- Required action: Reproduce the lines below exactly. Begin with the first, end with the line containing "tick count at", and leave out the pictures.

[[ Stored data, beginning ]]

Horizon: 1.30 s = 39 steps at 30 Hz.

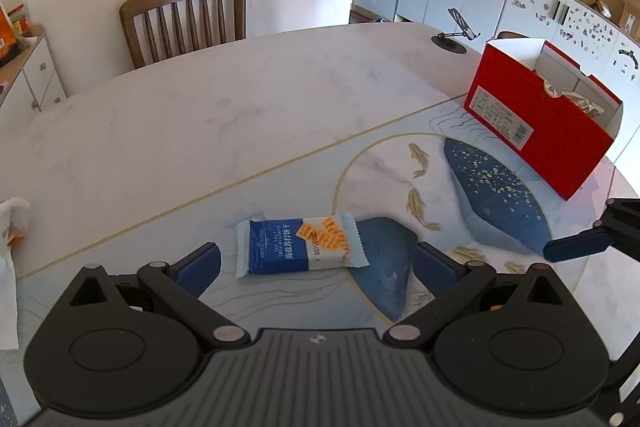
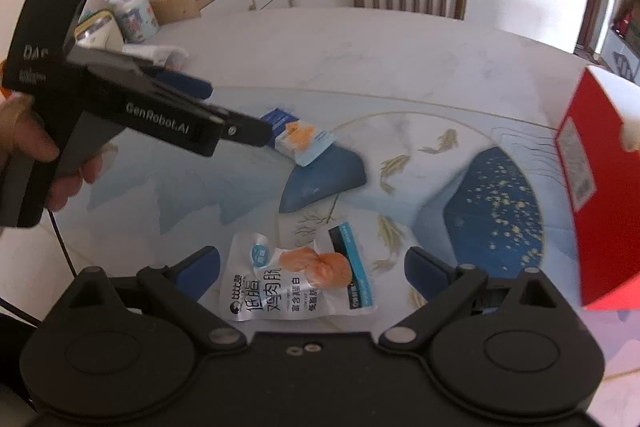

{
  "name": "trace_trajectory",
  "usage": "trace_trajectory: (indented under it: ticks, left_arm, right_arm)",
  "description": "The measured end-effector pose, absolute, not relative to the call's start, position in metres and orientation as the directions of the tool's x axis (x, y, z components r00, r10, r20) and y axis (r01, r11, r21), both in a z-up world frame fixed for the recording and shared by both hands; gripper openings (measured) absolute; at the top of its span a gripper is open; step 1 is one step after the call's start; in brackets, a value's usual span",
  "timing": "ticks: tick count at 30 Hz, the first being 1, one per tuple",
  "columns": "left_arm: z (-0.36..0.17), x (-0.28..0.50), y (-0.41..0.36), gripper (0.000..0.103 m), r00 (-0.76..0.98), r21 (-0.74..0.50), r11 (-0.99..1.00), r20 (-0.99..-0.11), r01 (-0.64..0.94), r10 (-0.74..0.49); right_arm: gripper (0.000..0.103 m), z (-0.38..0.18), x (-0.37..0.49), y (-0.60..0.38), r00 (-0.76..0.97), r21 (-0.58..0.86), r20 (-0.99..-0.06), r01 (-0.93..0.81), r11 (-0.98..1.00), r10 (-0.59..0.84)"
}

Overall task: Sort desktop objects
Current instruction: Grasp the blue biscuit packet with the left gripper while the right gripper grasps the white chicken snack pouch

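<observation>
Red box (image 2: 608,187) cut off at frame edge; both grippers' jaws apart, biscuit packet (image 1: 298,247) partly hidden.

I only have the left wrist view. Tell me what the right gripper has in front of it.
Observer: A silver chicken sausage pouch lies flat on the table, between the open fingers of the right gripper.
Operator: Confirm it isn't gripped.
Observer: Not gripped; both blue pads stand clear of the pouch edges.
Operator: Say where my left gripper sits relative to the cracker packet.
Observer: From the right wrist view, the left gripper hangs just left of the blue cracker packet, its tip hiding the packet's left end.
Operator: Report the red box.
Observer: The red box stands at the right edge, apart from the pouch.
</observation>
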State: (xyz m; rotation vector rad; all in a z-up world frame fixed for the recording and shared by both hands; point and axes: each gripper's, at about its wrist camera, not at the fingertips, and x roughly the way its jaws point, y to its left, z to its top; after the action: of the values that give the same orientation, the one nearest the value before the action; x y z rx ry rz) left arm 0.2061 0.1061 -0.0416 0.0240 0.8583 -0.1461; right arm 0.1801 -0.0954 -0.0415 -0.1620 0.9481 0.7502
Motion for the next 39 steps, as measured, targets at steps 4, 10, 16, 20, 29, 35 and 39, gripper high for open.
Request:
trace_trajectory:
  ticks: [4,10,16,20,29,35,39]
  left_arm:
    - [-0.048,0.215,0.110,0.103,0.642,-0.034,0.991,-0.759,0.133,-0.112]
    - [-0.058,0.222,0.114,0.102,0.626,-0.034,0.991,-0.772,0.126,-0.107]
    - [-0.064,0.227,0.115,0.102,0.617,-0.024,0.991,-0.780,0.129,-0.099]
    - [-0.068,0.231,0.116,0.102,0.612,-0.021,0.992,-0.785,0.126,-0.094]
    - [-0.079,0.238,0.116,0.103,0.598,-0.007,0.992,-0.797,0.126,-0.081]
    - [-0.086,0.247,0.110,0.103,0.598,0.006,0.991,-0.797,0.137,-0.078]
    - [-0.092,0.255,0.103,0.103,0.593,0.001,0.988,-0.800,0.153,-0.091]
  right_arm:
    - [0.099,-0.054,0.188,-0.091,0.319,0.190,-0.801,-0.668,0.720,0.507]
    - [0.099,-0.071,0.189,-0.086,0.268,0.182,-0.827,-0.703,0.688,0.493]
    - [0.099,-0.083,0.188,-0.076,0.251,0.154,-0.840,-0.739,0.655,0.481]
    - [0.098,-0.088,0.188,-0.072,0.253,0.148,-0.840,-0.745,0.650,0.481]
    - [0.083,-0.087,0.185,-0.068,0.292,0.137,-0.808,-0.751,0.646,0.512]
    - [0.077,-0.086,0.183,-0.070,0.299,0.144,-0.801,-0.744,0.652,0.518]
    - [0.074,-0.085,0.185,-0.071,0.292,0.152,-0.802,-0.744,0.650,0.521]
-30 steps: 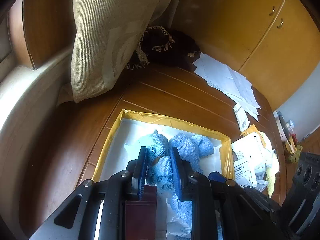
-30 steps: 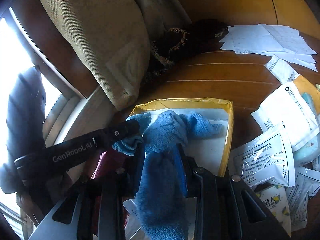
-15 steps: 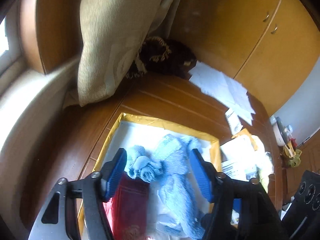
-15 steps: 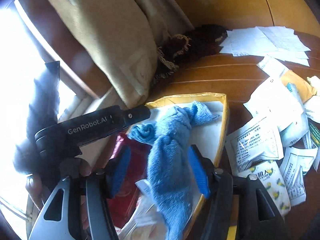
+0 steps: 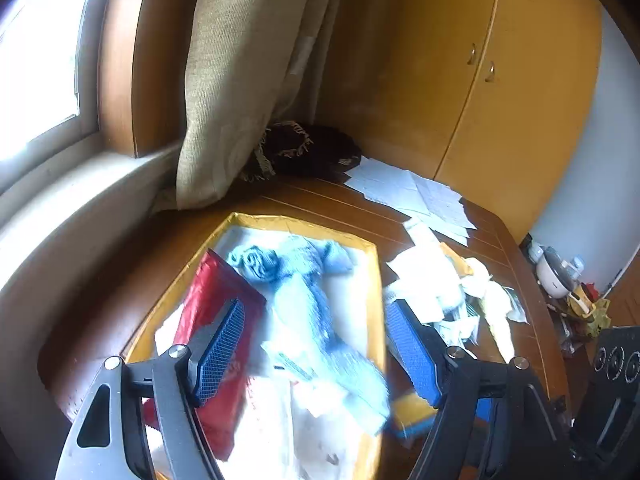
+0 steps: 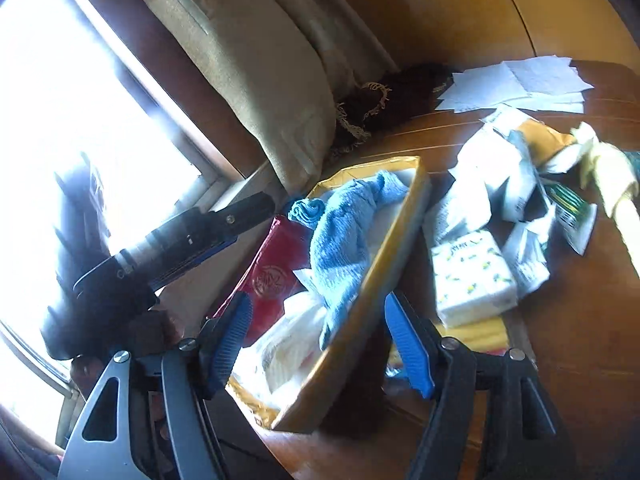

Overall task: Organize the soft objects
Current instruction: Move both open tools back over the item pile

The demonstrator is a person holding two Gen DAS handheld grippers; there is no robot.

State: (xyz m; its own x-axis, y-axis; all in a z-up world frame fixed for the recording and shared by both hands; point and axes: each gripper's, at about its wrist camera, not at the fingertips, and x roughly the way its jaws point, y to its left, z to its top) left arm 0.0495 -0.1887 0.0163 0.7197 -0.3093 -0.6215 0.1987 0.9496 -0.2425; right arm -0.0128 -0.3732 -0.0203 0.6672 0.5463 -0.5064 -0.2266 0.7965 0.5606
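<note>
A blue towel [image 5: 304, 296] [image 6: 340, 236] lies crumpled lengthwise in a shallow yellow-rimmed box [image 5: 374, 280] [image 6: 400, 232] on the wooden table, beside a red packet [image 5: 208, 304] [image 6: 272, 276] and white paper. My left gripper [image 5: 316, 344] hangs above the box, its jaws opening wide, blue pads clear of the towel. My right gripper [image 6: 320, 340] is likewise opening above the box's near end, nothing pressed between its pads. The left gripper's black body [image 6: 192, 236] shows at the left of the right wrist view.
A beige cushion [image 5: 240, 80] leans against the window corner, with a dark fringed cloth [image 5: 308, 152] at its foot. Loose papers [image 5: 412, 192] and white packets [image 6: 472, 276] crowd the table to the right. Yellow cabinets [image 5: 500, 80] stand behind.
Both grippers held the blue towel one second ago, then opened and let it drop into the box. Both have since pulled back and up from it.
</note>
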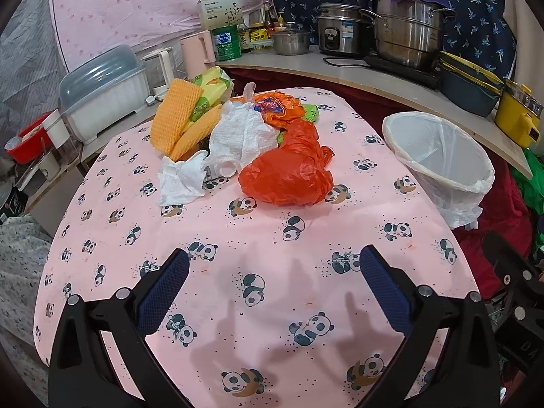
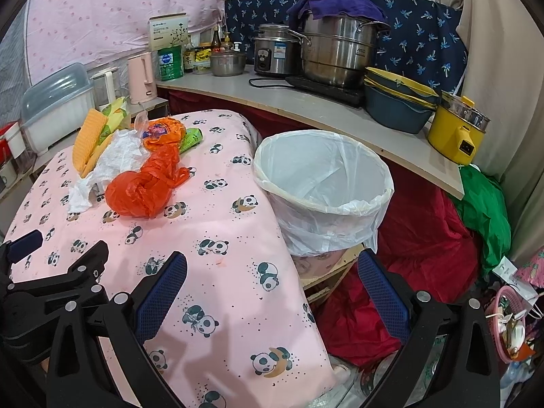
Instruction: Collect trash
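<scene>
A heap of trash lies at the far side of the pink panda tablecloth [image 1: 258, 306]: an orange plastic bag [image 1: 289, 176] [image 2: 142, 187] in front, crumpled white tissue [image 1: 238, 136] [image 2: 115, 153], orange foam wraps [image 1: 176, 115] [image 2: 89, 136] and a green wrapper [image 1: 311, 112]. A white-lined bin [image 1: 438, 156] [image 2: 323, 180] stands off the table's right edge. My left gripper [image 1: 273, 261] hovers open over the near tablecloth, well short of the heap. My right gripper [image 2: 272, 265] is open above the table's right edge, below the bin. Nothing is between either pair of fingers.
A curved shelf [image 2: 306, 108] behind holds steel pots [image 2: 340, 54], a rice cooker [image 2: 272, 54], stacked blue bowls [image 2: 397, 105] and a yellow pot [image 2: 455, 132]. A covered dish rack [image 1: 102, 95] and kettles stand at left. Red and green cloth [image 2: 425, 238] lie on the floor at right.
</scene>
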A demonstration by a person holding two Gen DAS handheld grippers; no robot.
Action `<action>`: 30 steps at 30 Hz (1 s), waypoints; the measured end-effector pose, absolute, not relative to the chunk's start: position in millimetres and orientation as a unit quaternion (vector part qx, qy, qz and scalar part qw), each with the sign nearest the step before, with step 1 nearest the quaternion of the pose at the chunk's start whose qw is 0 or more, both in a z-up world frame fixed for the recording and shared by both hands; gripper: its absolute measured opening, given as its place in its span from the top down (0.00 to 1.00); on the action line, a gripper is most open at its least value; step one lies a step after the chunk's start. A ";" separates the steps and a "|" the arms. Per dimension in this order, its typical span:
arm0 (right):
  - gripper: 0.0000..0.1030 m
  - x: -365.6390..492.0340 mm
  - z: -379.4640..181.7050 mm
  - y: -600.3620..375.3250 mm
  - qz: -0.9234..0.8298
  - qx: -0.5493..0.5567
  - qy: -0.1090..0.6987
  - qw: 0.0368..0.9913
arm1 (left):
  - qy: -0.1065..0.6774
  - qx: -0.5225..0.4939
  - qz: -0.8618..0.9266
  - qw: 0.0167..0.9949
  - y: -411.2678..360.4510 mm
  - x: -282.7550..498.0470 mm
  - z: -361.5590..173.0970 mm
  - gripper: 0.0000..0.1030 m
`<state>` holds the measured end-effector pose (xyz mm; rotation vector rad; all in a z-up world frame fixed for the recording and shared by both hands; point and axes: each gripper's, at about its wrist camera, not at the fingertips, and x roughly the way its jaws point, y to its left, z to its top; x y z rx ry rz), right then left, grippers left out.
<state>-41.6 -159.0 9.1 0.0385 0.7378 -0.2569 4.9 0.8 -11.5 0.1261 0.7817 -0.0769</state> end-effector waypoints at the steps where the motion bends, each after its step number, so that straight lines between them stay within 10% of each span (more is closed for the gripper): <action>1: 0.07 -41.1 9.0 -158.9 -0.126 0.018 0.360 0.924 | 0.380 0.062 -0.037 0.922 0.8 4.8 -11.4 0.07; 30: 0.07 -40.2 9.0 -162.5 -0.138 0.024 0.352 0.925 | 0.377 0.057 -0.037 0.924 6.7 4.0 -9.0 0.07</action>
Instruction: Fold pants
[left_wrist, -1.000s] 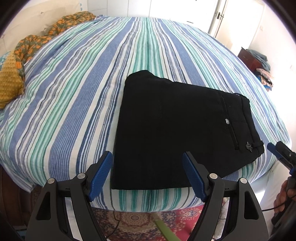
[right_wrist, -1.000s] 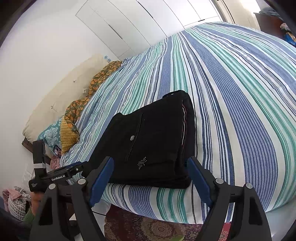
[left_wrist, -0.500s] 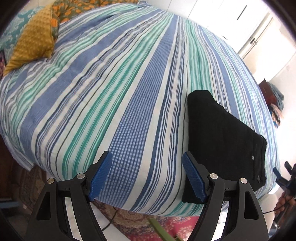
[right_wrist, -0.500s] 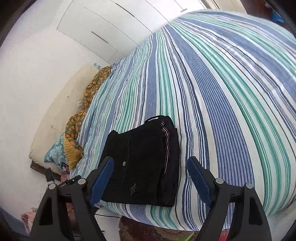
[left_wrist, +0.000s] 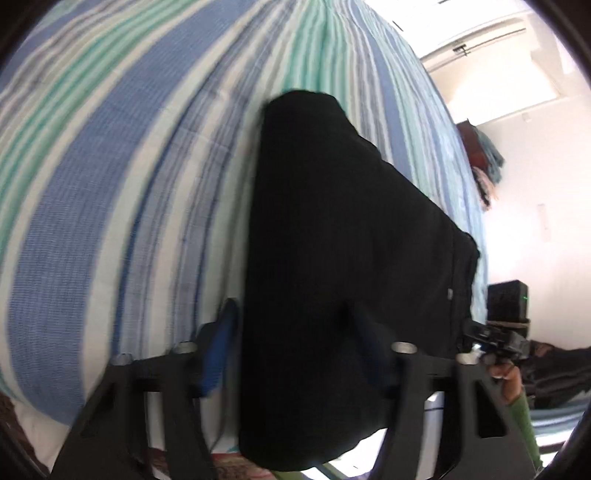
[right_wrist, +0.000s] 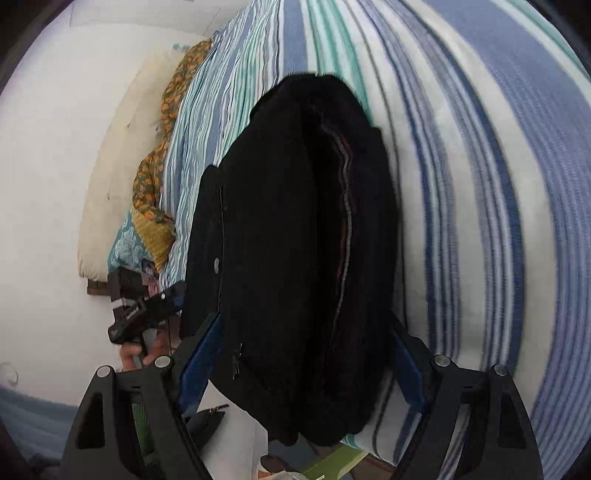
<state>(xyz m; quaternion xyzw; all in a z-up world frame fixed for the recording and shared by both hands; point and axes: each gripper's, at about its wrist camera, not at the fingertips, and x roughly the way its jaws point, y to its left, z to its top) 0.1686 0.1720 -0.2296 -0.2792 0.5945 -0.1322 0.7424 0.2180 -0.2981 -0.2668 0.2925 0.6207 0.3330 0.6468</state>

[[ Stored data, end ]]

- The completed task:
Horizon: 1.30 s = 39 steps at 30 Hz.


{
  "name": "trace_trajectory",
  "usage": "trace_trajectory: (indented under it: ticks, left_arm, right_arm)",
  "description": "The measured end-effector pose, absolute, not relative to the call's start, position in metres and orientation as the directions of the tool's x axis (x, y, z components r00, r10, r20) and y axis (r01, r11, r21), both in a z-up world frame fixed for the recording and shared by both hands; gripper openings (measured) absolute; at the top of its span a gripper is open; step 1 is one step after the call's start; in brackets, a value's usual span",
  "timing": "ticks: tick count at 30 Hz, the first being 1, one per tuple",

Nothing further is needed for this exercise.